Gateway Workhorses  [RIMAC Green Room]

  • Dressing Apache Airavata Services With Automatically User-Generated Interfaces (Daniele D’Agostino, Luca Roverelli, Gabriele Zereik, Emanuele Danovaro, Andrea Clematis and Antonella Galizia) 
  • Demo: Pegasus Scientific Workflows within HUBzero (Mats Rynge, Karan Vahi and Steven Clark)
  • The Globus Platform for Science Gateways (Steven Tuecke) 

About Open Space

You can view notes taken during the Open Space discussions here.

Open Space Agenda

“Open Space” sessions allow you, as a participant, to determine part of our conversational agenda. “Open Space Technology” was born from the realization that the most exciting, satisfying, useful parts of a conference are often the coffee breaks. The goal of an Open Space Technology (OST; sometimes called an “unconference”) meeting is to create time and space for participants to engage deeply and creatively around issues of concern to them. The agenda is set by the participants and emerges from their individual and collective interests. There is no need to have prior experience with an OST event to participate — just bring your interests and ideas!

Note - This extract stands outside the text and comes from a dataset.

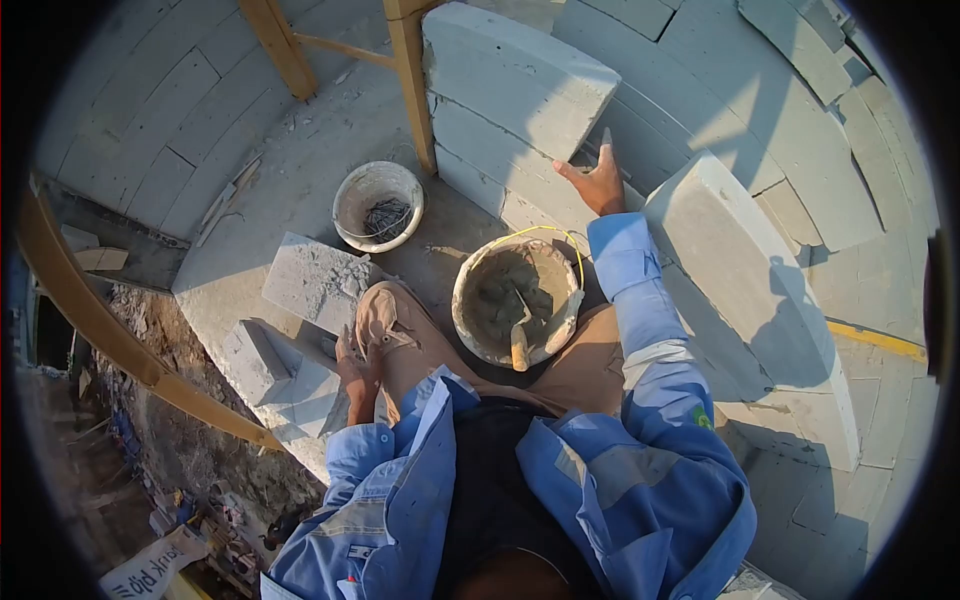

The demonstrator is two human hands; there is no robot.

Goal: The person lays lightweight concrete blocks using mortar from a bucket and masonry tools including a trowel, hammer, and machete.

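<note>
My right hand (597, 184) reaches forward to the near end of a pale lightweight block (515, 80) on a low stacked wall. Its thumb and fingers are spread, with the thumb close to the block's lower corner. My left hand (358, 372) rests beside my bent left knee, fingers stretched out, close to a rough grey block (316, 281). Between my legs stands a bucket of wet mortar (470, 335) with a yellow handle. A wooden-handled trowel (519, 345) leans in it, blade in the mortar.
A smaller bucket (345, 205) holding nails stands ahead on the concrete floor. Wooden posts (409, 90) rise beside the stacked blocks. A long block (740, 270) stands at my right. Past the floor's edge at left, a curved timber (120, 345) crosses above rubble far below.
</note>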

We invite you to think about topics that you would like to discuss with your colleagues. It could be a problem you face in your science gateway work, a question you have about gateway technologies, a discovery you’d like to share with others, or an idea that occurs to you during the course of the conference. There will also be two breakout rooms with a projector, for those who might like to offer a demo or impromptu presentation.

There will be three 30-minute sets of concurrent sessions. Approximately 9 locations will be designated for these sessions, but additional sessions/topics may be added at impromptu locations (e.g., outdoors).

We’ll be gathering your ideas, placing them into a basic agenda, and letting the conversation go!